Re: Transaction timeout

From: Andrey Borodin <amborodin86(at)gmail(dot)com>
To: Andres Freund <andres(at)anarazel(dot)de>
Cc: Michael Paquier <michael(dot)paquier(at)gmail(dot)com>, Nikolay Samokhvalov <samokhvalov(at)gmail(dot)com>, pgsql-hackers <pgsql-hackers(at)postgresql(dot)org>
Subject: Re: Transaction timeout
Date: 2022-12-18 20:53:31
Message-ID: CAAhFRxg9i6DrHT1cALBNztsnJ7OR3cawfCmyFA=J6=oDFX+h2Q@mail.gmail.com
Views: Raw Message | Whole Thread | Download mbox | Resend email
Thread:
Lists: pgsql-hackers

On Wed, Dec 7, 2022 at 1:30 PM Andrey Borodin <amborodin86(at)gmail(dot)com> wrote:
> I hope to address other feedback on the weekend.

Andres, here's my progress on working with your review notes.

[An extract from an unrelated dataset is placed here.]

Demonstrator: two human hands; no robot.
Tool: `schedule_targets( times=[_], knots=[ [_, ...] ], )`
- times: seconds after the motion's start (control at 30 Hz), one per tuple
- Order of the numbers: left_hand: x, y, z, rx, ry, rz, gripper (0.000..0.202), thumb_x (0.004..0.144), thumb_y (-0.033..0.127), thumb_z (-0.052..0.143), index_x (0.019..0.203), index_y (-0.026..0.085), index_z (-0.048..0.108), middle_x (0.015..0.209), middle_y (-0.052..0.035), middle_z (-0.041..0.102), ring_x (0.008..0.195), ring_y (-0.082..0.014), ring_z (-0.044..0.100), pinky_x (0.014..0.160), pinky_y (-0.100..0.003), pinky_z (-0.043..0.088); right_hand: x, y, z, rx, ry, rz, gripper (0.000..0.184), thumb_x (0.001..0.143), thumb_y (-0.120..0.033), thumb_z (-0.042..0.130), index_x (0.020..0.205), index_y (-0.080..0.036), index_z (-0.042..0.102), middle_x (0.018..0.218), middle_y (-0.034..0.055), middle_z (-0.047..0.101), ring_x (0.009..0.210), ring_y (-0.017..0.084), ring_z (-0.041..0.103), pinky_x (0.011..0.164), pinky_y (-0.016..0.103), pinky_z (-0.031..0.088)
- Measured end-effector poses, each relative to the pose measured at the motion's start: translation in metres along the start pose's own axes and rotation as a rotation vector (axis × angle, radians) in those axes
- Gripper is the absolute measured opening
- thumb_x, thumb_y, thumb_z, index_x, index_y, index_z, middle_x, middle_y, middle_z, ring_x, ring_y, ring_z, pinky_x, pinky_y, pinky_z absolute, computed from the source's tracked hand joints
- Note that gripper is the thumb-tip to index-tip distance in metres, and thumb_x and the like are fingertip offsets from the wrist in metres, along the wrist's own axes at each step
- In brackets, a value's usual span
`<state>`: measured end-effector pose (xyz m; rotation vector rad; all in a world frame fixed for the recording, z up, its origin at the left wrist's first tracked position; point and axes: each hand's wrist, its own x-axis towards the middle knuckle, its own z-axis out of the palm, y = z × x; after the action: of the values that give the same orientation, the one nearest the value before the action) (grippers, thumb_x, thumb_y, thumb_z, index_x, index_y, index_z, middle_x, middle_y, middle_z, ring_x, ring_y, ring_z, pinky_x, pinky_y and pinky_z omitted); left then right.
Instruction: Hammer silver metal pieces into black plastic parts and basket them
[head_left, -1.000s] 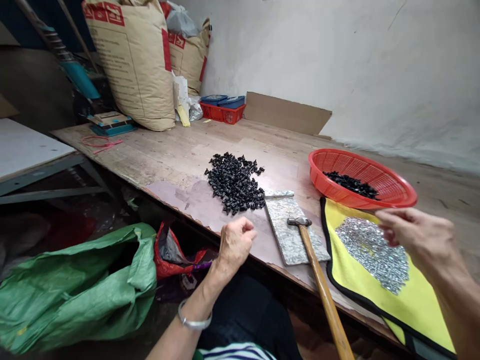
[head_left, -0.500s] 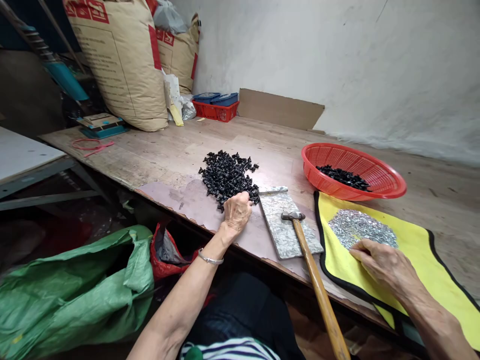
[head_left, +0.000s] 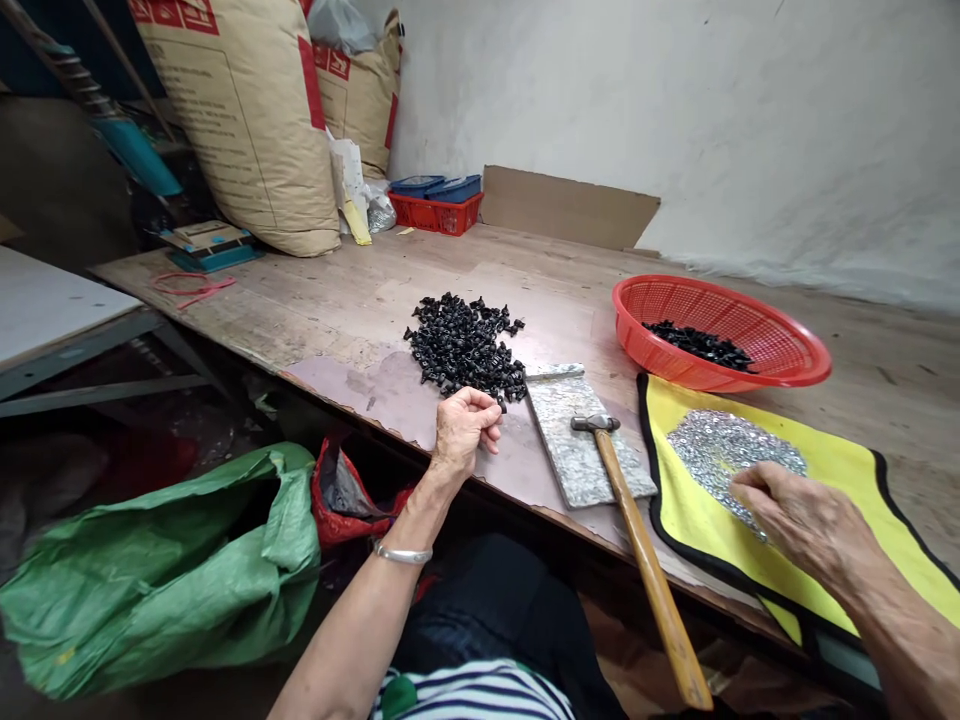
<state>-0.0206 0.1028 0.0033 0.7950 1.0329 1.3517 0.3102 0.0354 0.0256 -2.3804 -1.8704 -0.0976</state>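
Black plastic pieces (head_left: 465, 345), just past curled left hand (head_left: 463, 432), right hand (head_left: 799, 525) bunched at silver pieces (head_left: 720, 455)

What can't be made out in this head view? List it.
Silver pieces on the yellow mat: too small to identify; the right hand covers part of the pile.
Black pieces: too small to tell their shape.
Left hand: its curled fingers hide whether it holds anything.
Blue boxes: too far off to see inside.
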Motion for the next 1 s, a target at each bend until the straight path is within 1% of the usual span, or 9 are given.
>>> schedule_targets(
  times=[0.1,0.2,0.3,0.43,0.6,0.67,0.8,0.9,1.0],
  knots=[
    [-0.002,0.001,0.003,-0.056,-0.017,-0.03,0.029,0.051,0.025,0.075,0.066,0.012,0.054,0.051,0.0003,0.059,0.036,-0.0086,0.05,0.028,-0.017,0.039,0.0,-0.007,-0.013,0.044,-0.075,0.137,0.011,0.078,-0.029,0.047,0.075,-0.023,0.055,0.07,0.0083,0.063,0.058,0.019,0.054,0.059,0.029,0.037],
    [-0.003,0.001,0.007,-0.085,-0.032,-0.05,0.032,0.05,0.026,0.076,0.067,0.012,0.054,0.051,-0.0001,0.059,0.036,-0.0087,0.05,0.028,-0.018,0.041,-0.002,-0.021,-0.025,0.123,-0.061,0.22,0.006,0.077,-0.025,0.05,0.072,-0.022,0.054,0.068,0.0074,0.063,0.059,0.019,0.054,0.063,0.031,0.038],
    [-0.006,-0.001,0.011,-0.123,-0.046,-0.071,0.034,0.05,0.028,0.078,0.068,0.011,0.055,0.051,-0.0001,0.059,0.037,-0.0091,0.051,0.031,-0.02,0.044,-0.015,-0.044,-0.035,0.405,-0.024,0.297,0.005,0.074,-0.025,0.056,0.071,-0.021,0.056,0.063,0.0042,0.063,0.055,0.017,0.056,0.064,0.031,0.041],
    [-0.019,-0.004,0.019,-0.183,-0.069,-0.099,0.034,0.052,0.03,0.079,0.067,0.011,0.054,0.052,0.0002,0.058,0.04,-0.01,0.053,0.035,-0.022,0.048,-0.042,-0.083,-0.04,0.845,-0.052,0.035,0.018,0.074,-0.038,0.057,0.071,-0.02,0.057,0.057,0.0013,0.06,0.048,0.014,0.054,0.055,0.028,0.044],
    [-0.046,-0.008,0.028,-0.341,-0.185,-0.238,0.031,0.058,0.027,0.077,0.068,0.012,0.052,0.055,0.0,0.057,0.043,-0.0106,0.054,0.037,-0.024,0.05,-0.059,-0.117,-0.036,1.019,-0.21,-0.141,0.019,0.08,-0.038,0.054,0.073,-0.02,0.056,0.054,-0.0012,0.057,0.046,0.012,0.052,0.049,0.025,0.044],
    [-0.058,-0.01,0.03,-0.427,-0.245,-0.325,0.029,0.059,0.023,0.077,0.068,0.013,0.051,0.056,-0.0009,0.058,0.042,-0.0095,0.051,0.035,-0.022,0.048,-0.06,-0.123,-0.033,1.059,-0.158,-0.177,0.016,0.082,-0.033,0.053,0.075,-0.02,0.057,0.062,0.0001,0.06,0.049,0.011,0.053,0.048,0.023,0.044],
    [-0.079,-0.01,0.036,-0.549,-0.317,-0.484,0.023,0.062,0.017,0.073,0.067,0.012,0.051,0.055,-0.0015,0.057,0.039,-0.007,0.047,0.03,-0.017,0.043,-0.061,-0.134,-0.027,1.075,0.001,-0.371,0.012,0.082,-0.024,0.054,0.072,-0.02,0.058,0.091,0.0038,0.065,0.077,0.013,0.061,0.062,0.022,0.047],
    [-0.09,-0.008,0.04,-0.589,-0.314,-0.542,0.018,0.065,0.014,0.069,0.068,0.012,0.051,0.054,-0.0007,0.056,0.038,-0.006,0.045,0.03,-0.016,0.043,-0.066,-0.142,-0.021,1.146,-0.042,-0.364,0.008,0.084,-0.022,0.053,0.078,-0.021,0.059,0.076,-0.0005,0.062,0.057,0.008,0.055,0.052,0.019,0.045],
    [-0.096,-0.008,0.041,-0.53,-0.279,-0.461,0.015,0.071,0.019,0.066,0.078,0.012,0.055,0.055,-0.0013,0.059,0.041,-0.0098,0.052,0.034,-0.022,0.049,-0.07,-0.147,-0.019,1.252,-0.121,-0.216,0.008,0.083,-0.024,0.055,0.077,-0.02,0.057,0.058,-0.0046,0.053,0.043,0.006,0.046,0.041,0.018,0.04]
  ],
)
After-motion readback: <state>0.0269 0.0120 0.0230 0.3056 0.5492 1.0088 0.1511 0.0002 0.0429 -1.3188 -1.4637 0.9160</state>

> > @@ -3277,6 +3282,7 @@ ProcessInterrupts(void)
> > */
> > lock_timeout_occurred = get_timeout_indicator(LOCK_TIMEOUT, true);
> > stmt_timeout_occurred = get_timeout_indicator(STATEMENT_TIMEOUT, true);
> > + tx_timeout_occurred = get_timeout_indicator(TRANSACTION_TIMEOUT, true);
> >
> > /*
> > * If both were set, we want to report whichever timeout completed
>
> This doesn't update the preceding comment, btw, which now reads oddly:

I've rewritten this part to correctly report all timeouts that did
happen. However there's now a tricky comma-formatting code which was
tested only manually.

> > > > @@ -1360,6 +1363,16 @@ IdleInTransactionSessionTimeoutHandler(void)
> > > > SetLatch(MyLatch);
> > > > }
> > > >
> > > > +static void
> > > > +TransactionTimeoutHandler(void)
> > > > +{
> > > > +#ifdef HAVE_SETSID
> > > > + /* try to signal whole process group */
> > > > + kill(-MyProcPid, SIGINT);
> > > > +#endif
> > > > + kill(MyProcPid, SIGINT);
> > > > +}
> > > > +
> > >
> > > Why does this use signals instead of just setting the latch like
> > > IdleInTransactionSessionTimeoutHandler() etc?
> >
> > I just copied statement_timeout behaviour. As I understand this
> > implementation is prefered if the timeout can catch the backend
> > running at full steam.
>
> Hm. I'm not particularly convinced by that code. Be that as it may, I
> don't think it's a good idea to have one more copy of this code. At
> least the patch should wrap the signalling code in a helper.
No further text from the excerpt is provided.